=== DATASET EXCERPTS ===

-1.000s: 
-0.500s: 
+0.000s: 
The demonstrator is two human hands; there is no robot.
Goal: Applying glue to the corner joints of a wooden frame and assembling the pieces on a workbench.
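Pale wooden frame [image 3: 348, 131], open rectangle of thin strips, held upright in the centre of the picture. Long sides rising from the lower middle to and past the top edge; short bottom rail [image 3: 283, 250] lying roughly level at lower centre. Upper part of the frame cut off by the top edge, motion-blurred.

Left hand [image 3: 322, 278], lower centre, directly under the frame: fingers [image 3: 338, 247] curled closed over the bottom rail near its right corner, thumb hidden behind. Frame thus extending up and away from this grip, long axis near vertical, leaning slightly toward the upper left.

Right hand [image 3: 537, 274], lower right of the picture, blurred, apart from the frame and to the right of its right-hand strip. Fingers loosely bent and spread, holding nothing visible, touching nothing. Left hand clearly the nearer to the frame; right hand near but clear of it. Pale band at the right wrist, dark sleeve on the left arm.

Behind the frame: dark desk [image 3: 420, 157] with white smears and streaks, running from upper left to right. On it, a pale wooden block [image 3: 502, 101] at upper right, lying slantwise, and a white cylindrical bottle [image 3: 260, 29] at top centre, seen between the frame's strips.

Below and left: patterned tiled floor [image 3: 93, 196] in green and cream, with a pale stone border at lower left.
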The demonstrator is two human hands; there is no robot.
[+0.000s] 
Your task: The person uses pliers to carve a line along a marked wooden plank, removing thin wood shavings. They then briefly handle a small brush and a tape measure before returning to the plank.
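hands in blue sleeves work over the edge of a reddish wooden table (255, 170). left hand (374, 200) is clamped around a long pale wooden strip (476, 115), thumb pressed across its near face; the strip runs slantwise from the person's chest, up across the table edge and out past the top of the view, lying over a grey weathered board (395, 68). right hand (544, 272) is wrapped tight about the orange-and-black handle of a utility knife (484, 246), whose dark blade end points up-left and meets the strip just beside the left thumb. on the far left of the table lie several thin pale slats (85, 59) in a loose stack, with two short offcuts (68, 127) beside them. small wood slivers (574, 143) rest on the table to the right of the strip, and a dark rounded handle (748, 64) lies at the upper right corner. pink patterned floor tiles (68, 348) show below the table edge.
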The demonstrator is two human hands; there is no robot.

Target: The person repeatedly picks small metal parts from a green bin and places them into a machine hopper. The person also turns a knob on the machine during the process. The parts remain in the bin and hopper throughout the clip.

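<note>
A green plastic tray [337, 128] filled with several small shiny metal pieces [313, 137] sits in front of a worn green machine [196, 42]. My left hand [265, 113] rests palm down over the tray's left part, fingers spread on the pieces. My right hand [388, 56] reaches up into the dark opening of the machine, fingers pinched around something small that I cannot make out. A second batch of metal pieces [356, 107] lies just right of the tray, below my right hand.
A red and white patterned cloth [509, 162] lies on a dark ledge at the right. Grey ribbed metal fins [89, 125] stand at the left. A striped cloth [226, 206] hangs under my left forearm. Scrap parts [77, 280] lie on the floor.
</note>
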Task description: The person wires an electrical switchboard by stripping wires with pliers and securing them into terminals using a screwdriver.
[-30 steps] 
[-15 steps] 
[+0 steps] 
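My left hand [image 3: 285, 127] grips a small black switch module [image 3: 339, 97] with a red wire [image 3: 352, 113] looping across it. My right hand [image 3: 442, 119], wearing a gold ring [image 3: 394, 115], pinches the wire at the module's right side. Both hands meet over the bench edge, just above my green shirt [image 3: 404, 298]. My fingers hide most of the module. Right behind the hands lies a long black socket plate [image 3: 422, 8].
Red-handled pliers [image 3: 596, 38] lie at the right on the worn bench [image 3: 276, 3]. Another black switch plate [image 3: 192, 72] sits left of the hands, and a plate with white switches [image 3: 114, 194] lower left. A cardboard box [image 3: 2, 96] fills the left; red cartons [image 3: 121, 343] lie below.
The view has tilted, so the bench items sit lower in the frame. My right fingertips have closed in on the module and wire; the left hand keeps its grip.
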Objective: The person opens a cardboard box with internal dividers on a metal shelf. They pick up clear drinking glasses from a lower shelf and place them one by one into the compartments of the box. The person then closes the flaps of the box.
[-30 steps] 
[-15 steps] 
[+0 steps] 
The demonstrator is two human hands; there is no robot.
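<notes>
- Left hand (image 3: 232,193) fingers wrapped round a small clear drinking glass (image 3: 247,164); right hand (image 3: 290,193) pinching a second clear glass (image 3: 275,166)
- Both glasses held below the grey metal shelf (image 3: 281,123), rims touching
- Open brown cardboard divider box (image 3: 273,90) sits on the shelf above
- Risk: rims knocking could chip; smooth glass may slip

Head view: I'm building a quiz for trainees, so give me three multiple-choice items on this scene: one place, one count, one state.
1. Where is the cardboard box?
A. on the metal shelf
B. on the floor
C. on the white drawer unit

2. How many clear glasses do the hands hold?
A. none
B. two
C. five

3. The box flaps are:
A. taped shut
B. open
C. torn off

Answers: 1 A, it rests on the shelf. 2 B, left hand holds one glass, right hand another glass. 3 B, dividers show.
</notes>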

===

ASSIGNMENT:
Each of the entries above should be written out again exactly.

SOLUTION TO THIS TASK:
-1.000s: 
-0.500s: 
+0.000s: 
The demonstrator is two human hands; there is no robot.
Goal: Applying glue to the corner joints of a wooden frame and assembling the pieces on a workbench.
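Pale wooden frame [image 3: 348, 131], open rectangle of thin strips, held upright in the centre of the picture. Long sides rising from the lower middle to and past the top edge; short bottom rail [image 3: 283, 250] lying roughly level at lower centre. Upper part of the frame cut off by the top edge, motion-blurred.

Left hand [image 3: 322, 278], lower centre, directly under the frame: fingers [image 3: 338, 247] curled closed over the bottom rail near its right corner, thumb hidden behind. Frame thus extending up and away from this grip, long axis near vertical, leaning slightly toward the upper left.

Right hand [image 3: 537, 274], lower right of the picture, blurred, apart from the frame and to the right of its right-hand strip. Fingers loosely bent and spread, holding nothing visible, touching nothing. Left hand clearly the nearer to the frame; right hand near but clear of it. Pale band at the right wrist, dark sleeve on the left arm.

Behind the frame: dark desk [image 3: 420, 157] with white smears and streaks, running from upper left to right. On it, a pale wooden block [image 3: 502, 101] at upper right, lying slantwise, and a white cylindrical bottle [image 3: 260, 29] at top centre, seen between the frame's strips.

Below and left: patterned tiled floor [image 3: 93, 196] in green and cream, with a pale stone border at lower left.
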The demonstrator is two human hands; there is no robot.
[+0.000s] 
Your task: The person uses pliers to carve a line along a marked wooden plank, removing thin wood shavings. They then briefly handle a small brush and a tape measure before returning to the plank.
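hands in blue sleeves work over the edge of a reddish wooden table (255, 170). left hand (374, 200) is clamped around a long pale wooden strip (476, 115), thumb pressed across its near face; the strip runs slantwise from the person's chest, up across the table edge and out past the top of the view, lying over a grey weathered board (395, 68). right hand (544, 272) is wrapped tight about the orange-and-black handle of a utility knife (484, 246), whose dark blade end points up-left and meets the strip just beside the left thumb. on the far left of the table lie several thin pale slats (85, 59) in a loose stack, with two short offcuts (68, 127) beside them. small wood slivers (574, 143) rest on the table to the right of the strip, and a dark rounded handle (748, 64) lies at the upper right corner. pink patterned floor tiles (68, 348) show below the table edge.
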The demonstrator is two human hands; there is no robot.

Target: The person repeatedly picks small metal parts from a green bin and places them into a machine hopper. The person also turns a knob on the machine during the process. The parts remain in the bin and hopper throughout the clip.

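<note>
A green plastic tray [337, 128] filled with several small shiny metal pieces [313, 137] sits in front of a worn green machine [196, 42]. My left hand [265, 113] rests palm down over the tray's left part, fingers spread on the pieces. My right hand [388, 56] reaches up into the dark opening of the machine, fingers pinched around something small that I cannot make out. A second batch of metal pieces [356, 107] lies just right of the tray, below my right hand.
A red and white patterned cloth [509, 162] lies on a dark ledge at the right. Grey ribbed metal fins [89, 125] stand at the left. A striped cloth [226, 206] hangs under my left forearm. Scrap parts [77, 280] lie on the floor.
</note>
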Task description: The person wires an electrical switchboard by stripping wires with pliers and securing them into terminals using a screwdriver.
[-30 steps] 
[-15 steps] 
[+0 steps] 
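My left hand [image 3: 285, 127] grips a small black switch module [image 3: 339, 97] with a red wire [image 3: 352, 113] looping across it. My right hand [image 3: 442, 119], wearing a gold ring [image 3: 394, 115], pinches the wire at the module's right side. Both hands meet over the bench edge, just above my green shirt [image 3: 404, 298]. My fingers hide most of the module. Right behind the hands lies a long black socket plate [image 3: 422, 8].
Red-handled pliers [image 3: 596, 38] lie at the right on the worn bench [image 3: 276, 3]. Another black switch plate [image 3: 192, 72] sits left of the hands, and a plate with white switches [image 3: 114, 194] lower left. A cardboard box [image 3: 2, 96] fills the left; red cartons [image 3: 121, 343] lie below.
The view has tilted, so the bench items sit lower in the frame. My right fingertips have closed in on the module and wire; the left hand keeps its grip.
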Objective: The person opens a cardboard box with internal dividers on a metal shelf. They pick up clear drinking glasses from a lower shelf and place them one by one into the compartments of the box. The person then closes the flaps of the box.
[-30 steps] 
[-15 steps] 
[+0 steps] 
The demonstrator is two human hands; there is no robot.
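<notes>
- Left hand (image 3: 232,193) fingers wrapped round a small clear drinking glass (image 3: 247,164); right hand (image 3: 290,193) pinching a second clear glass (image 3: 275,166)
- Both glasses held below the grey metal shelf (image 3: 281,123), rims touching
- Open brown cardboard divider box (image 3: 273,90) sits on the shelf above
- Risk: rims knocking could chip; smooth glass may slip

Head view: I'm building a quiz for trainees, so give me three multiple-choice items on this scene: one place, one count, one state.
1. Where is the cardboard box?
A. on the metal shelf
B. on the floor
C. on the white drawer unit

2. How many clear glasses do the hands hold?
A. none
B. two
C. five

3. The box flaps are:
A. taped shut
B. open
C. torn off

Answers: 1 A, it rests on the shelf. 2 B, left hand holds one glass, right hand another glass. 3 B, dividers show.
</notes>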

The complete output has now been given.